玉三郎さんの美しさに魅せられて33歳。
19歳の時、私はNHKのゴールデン帯で放送されていた、ある学園ドラマに出演していた。
その頃、私はまだ作家ではなくて、ひとりの新人女優だった。
そこで、あるベテラン俳優さんと仲良くなり、休憩中に色々なことを話した。
ある時、何かの話の流れで、その俳優さんから
「いいか、お前。人生のどこかで必ず、歌舞伎を観ろよ」と力説された。
「はぁ。歌舞伎ですか」。
そう応えながら私は、内心「正直、興味ないんです」と思った。
しかし、そんなことは恐れ多くて言えなかった。
かまわず、その俳優さんは言葉を続けた。
「できれば、玉三郎さんが出ている歌舞伎を見ろ。あのな、上手く言葉に出来ないけれど、本物の美しい女性にしか見えないから」と。

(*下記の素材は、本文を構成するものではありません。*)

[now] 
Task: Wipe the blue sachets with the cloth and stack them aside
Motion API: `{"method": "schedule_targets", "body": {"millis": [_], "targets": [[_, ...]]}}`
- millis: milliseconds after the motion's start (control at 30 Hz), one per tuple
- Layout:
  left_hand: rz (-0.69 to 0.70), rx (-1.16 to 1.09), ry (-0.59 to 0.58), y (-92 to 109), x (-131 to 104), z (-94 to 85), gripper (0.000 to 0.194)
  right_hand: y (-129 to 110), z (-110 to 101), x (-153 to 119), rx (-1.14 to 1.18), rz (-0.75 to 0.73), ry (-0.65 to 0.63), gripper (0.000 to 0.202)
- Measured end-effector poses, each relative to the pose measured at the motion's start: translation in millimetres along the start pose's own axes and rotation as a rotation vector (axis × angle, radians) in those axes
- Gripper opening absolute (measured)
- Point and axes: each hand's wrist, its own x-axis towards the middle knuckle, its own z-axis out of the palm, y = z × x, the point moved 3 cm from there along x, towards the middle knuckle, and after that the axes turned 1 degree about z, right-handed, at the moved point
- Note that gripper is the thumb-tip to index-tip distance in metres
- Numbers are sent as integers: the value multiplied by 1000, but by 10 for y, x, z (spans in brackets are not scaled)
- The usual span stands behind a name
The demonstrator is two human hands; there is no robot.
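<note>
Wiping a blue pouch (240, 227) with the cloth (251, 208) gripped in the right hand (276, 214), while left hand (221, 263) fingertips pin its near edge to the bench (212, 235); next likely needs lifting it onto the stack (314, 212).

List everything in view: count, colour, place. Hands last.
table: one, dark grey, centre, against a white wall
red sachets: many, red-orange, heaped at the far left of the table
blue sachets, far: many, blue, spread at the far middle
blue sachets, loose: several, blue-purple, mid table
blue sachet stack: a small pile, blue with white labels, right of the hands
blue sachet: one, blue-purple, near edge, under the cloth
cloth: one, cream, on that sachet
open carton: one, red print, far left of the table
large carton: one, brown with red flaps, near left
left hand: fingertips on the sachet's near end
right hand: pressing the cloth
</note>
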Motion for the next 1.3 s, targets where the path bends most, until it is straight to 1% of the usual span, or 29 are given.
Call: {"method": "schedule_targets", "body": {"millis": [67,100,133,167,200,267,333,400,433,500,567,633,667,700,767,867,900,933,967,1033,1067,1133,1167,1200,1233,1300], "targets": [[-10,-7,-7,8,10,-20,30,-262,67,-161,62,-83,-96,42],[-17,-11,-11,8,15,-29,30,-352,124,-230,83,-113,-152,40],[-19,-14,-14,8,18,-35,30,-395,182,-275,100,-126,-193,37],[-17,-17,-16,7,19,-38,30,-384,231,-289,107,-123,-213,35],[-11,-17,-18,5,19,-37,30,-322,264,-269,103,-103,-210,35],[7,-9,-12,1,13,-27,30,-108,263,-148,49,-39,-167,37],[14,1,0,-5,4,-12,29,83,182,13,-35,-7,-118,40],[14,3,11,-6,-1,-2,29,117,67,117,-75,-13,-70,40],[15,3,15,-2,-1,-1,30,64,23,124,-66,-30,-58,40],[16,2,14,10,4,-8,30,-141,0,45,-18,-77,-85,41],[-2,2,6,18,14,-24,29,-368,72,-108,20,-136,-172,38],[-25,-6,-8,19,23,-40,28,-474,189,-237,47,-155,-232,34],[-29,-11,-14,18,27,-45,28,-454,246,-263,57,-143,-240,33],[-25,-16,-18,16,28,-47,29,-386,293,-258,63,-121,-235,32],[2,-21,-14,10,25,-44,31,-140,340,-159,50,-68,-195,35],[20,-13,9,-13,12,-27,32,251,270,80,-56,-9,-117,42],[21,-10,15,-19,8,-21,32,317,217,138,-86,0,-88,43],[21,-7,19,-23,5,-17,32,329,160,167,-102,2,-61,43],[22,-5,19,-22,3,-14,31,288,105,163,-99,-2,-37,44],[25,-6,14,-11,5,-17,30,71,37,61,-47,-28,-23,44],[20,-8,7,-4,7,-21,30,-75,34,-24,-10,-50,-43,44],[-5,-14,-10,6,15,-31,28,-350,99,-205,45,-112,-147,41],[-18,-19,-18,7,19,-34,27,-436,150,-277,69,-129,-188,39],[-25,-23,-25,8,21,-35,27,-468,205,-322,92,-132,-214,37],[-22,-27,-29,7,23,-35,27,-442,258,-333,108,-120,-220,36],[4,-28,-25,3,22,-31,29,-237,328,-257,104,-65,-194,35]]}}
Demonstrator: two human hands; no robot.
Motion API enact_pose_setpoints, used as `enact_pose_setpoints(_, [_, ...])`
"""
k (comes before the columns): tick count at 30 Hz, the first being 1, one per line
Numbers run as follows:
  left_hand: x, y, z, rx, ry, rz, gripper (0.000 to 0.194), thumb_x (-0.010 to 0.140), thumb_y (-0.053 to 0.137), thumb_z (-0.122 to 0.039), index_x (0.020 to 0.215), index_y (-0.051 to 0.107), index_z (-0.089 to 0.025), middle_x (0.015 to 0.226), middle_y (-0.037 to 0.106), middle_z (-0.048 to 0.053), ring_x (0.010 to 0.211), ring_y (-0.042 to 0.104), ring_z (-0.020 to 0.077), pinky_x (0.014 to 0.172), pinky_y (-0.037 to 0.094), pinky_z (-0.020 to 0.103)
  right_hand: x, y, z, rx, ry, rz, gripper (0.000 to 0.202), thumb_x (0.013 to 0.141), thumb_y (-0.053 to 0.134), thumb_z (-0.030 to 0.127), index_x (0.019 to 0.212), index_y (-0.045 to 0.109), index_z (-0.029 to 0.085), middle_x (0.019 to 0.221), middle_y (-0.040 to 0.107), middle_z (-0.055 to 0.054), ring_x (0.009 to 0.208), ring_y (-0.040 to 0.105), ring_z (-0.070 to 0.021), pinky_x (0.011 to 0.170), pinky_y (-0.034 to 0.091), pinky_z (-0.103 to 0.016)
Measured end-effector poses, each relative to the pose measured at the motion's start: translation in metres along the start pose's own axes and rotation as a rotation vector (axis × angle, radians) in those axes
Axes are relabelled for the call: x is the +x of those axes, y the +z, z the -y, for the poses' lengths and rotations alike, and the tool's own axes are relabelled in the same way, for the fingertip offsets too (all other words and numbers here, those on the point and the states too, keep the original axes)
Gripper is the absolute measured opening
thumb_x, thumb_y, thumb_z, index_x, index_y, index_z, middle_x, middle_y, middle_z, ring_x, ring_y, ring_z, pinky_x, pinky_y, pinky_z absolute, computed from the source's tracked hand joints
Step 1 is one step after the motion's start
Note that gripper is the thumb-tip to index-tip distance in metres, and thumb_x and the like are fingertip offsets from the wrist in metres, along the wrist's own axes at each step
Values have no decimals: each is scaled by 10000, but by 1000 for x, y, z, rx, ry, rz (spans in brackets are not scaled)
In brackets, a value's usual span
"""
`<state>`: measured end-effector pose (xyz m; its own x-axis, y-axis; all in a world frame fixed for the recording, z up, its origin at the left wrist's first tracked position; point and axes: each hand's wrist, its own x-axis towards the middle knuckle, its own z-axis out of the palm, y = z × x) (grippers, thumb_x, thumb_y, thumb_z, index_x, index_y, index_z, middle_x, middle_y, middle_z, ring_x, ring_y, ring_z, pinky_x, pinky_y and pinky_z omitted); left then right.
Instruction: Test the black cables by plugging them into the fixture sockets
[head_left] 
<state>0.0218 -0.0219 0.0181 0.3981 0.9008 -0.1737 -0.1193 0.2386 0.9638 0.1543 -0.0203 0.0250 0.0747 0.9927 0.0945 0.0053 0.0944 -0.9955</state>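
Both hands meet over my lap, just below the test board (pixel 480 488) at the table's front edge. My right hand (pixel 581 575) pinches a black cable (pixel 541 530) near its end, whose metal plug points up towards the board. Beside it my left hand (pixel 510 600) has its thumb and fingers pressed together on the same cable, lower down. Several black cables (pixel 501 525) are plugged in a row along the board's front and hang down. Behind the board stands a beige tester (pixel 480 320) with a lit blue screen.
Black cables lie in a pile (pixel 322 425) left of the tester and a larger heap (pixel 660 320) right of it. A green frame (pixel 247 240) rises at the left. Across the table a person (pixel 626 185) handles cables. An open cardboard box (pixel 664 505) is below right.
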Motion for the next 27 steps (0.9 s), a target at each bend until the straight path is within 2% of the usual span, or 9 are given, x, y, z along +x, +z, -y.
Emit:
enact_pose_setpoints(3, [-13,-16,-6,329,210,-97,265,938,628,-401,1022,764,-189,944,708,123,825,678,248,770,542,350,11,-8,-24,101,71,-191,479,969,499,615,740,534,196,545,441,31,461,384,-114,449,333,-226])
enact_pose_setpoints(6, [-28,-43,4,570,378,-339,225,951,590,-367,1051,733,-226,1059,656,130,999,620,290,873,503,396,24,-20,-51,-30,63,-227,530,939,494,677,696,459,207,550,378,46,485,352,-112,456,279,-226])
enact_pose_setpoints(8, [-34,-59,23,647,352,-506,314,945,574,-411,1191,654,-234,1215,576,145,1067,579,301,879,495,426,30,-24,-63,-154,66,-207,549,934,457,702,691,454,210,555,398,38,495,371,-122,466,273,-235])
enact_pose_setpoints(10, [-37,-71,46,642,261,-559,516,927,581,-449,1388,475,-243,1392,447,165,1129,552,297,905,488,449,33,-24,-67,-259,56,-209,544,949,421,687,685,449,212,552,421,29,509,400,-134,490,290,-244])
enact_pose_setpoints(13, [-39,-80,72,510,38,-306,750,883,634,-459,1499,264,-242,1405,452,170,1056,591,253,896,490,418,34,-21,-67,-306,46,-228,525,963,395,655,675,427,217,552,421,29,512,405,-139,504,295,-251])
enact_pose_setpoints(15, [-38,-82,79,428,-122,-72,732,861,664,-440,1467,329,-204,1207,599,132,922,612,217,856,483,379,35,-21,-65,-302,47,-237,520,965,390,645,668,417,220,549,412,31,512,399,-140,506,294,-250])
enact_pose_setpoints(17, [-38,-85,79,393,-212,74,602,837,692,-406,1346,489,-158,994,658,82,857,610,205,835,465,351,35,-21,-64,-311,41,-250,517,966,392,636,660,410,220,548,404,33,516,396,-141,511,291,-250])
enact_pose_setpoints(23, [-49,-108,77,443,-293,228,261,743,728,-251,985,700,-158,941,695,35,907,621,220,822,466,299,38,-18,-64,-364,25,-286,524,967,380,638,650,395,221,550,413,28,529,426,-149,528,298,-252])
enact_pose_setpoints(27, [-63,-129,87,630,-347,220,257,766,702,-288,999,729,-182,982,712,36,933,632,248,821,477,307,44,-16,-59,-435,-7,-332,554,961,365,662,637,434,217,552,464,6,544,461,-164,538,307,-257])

歌舞伎の世界では男性が「女形」といって女性を演じることくらいは、当時の私でも知っていた。
しかし、その俳優が仰る言葉の真髄が19歳の私には理解できず、「だから、どうだと言うのだ」と思った。
結局、その時は、その先輩俳優さんの言葉は何も響かなかった。
しかし、なぜか頭の片隅に「バンドウ タマサブロウ」さんという言葉だけが、しっかりとフラグとして刻まれた。